フィアット製のディーゼルカーなど、鉄道車両や駅、路線に関するやけに詳しい箇所が散見されるが、車種が分からなくても楽しめるのでそれはそれでよいと思う。終点駅や路線バスの下車地点から目指す村への徒歩行をものともせず、山坂を進む熱意もすごい。ただ、乗り鉄さんの常か「乗っていること」に満足してしまい、ところどころ目的地の街の記述が浅くなってしまっているのが惜しい。せっかくそこまで行ったならもう少し突っ込んで書いて、という感じの箇所がある。それにしても、名前も聞いたことがないような小さな村を訪ねて紹介していることには敬服する。

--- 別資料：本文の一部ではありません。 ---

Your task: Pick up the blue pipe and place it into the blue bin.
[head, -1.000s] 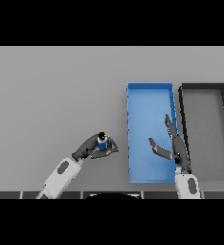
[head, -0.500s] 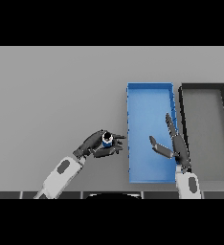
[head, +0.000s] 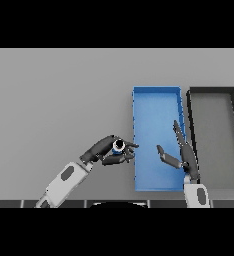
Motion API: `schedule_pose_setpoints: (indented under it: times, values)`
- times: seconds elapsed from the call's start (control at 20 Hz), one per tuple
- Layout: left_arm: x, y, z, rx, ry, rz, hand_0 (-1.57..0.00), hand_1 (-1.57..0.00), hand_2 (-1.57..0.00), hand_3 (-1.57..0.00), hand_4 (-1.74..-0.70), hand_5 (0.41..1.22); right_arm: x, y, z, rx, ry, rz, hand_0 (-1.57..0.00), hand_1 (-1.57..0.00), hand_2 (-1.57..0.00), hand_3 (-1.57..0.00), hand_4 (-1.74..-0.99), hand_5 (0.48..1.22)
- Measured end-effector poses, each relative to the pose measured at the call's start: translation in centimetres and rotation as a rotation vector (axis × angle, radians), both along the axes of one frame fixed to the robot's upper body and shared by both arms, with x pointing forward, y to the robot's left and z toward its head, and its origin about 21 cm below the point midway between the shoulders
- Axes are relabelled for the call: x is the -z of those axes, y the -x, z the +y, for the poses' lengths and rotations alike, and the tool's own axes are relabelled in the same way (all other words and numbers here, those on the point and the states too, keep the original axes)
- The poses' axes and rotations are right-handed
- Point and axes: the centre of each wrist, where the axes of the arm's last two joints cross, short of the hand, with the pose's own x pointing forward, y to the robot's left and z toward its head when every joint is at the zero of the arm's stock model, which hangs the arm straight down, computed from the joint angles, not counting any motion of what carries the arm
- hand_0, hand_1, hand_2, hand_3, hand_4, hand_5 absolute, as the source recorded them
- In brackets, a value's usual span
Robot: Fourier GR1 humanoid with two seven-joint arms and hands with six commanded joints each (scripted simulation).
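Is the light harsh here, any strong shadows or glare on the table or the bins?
Head view: light is flat and even, with no glare on the table; the blue bin and dark bin show only faint shading at their walls; the left hand, curled round the blue pipe, casts no clear shadow.

The blue pipe [head: 119,145] showed only its round open end, the rest wrapped by the left hand [head: 107,150], and the right hand [head: 181,155] covered part of the blue bin [head: 154,92] floor and the wall beside the dark bin [head: 212,91].
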Motion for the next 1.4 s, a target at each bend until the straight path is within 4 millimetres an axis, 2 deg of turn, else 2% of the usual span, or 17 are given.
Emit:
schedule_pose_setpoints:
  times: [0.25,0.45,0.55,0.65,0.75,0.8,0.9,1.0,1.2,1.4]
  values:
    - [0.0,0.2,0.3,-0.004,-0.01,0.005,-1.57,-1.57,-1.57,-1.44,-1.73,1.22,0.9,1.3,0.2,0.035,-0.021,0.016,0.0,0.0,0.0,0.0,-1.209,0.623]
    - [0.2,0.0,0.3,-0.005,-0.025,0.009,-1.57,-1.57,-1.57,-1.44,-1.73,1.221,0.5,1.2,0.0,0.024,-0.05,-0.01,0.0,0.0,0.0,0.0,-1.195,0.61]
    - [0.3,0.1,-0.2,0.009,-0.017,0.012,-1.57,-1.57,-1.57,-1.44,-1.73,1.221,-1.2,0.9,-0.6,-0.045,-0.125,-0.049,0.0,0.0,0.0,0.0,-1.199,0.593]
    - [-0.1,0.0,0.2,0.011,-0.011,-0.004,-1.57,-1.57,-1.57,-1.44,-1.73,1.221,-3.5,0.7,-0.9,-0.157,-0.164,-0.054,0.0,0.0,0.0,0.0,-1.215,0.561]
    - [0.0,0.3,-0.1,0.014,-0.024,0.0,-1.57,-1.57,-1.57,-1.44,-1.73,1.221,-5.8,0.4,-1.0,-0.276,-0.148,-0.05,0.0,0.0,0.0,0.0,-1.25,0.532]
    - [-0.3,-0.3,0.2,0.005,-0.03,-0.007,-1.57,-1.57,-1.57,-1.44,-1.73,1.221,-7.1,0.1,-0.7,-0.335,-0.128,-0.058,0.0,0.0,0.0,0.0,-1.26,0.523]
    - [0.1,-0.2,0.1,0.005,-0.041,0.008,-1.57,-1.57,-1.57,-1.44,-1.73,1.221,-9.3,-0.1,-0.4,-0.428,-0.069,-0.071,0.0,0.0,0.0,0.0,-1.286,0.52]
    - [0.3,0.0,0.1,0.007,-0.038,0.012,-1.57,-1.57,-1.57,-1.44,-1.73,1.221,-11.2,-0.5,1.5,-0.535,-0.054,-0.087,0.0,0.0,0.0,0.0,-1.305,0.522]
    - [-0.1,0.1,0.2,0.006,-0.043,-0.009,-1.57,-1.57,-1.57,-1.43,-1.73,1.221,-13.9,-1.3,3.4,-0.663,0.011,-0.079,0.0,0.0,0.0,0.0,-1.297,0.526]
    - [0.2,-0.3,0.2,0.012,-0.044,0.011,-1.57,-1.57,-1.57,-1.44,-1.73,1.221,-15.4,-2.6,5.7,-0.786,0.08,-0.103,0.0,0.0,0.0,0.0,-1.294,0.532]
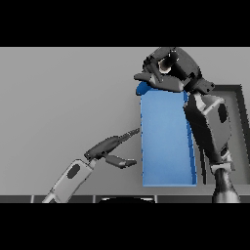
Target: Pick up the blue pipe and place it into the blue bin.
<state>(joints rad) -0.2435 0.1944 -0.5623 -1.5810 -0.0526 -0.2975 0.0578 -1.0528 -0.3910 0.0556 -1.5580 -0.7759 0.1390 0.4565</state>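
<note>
R hand (163, 73) hovers over far end of blue bin (166, 141), fingers curled; can't tell if it holds anything. L hand (111, 149) beside bin, fingers straight, apart.

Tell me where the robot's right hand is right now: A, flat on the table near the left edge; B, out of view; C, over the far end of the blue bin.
C: the right hand sits over the far end of the blue bin.

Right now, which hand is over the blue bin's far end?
The right hand, fingers curled over the far end of the blue bin. The left hand reaches open beside the bin's left wall.
</note>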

イタリア愛、鉄道愛に貫かれていてさわやかな読後感を抱くが、一方で他国との関係や歴史的な事実が簡単に済まされている感は否めない。これだけイタリアの地方を書き込むならば、関連する情報をもう少し丁寧に調べてもいい気がするが、贅沢な要求だろうか。情報が少ないイタリアの地方をこまめにまとめている点で得がたい良書。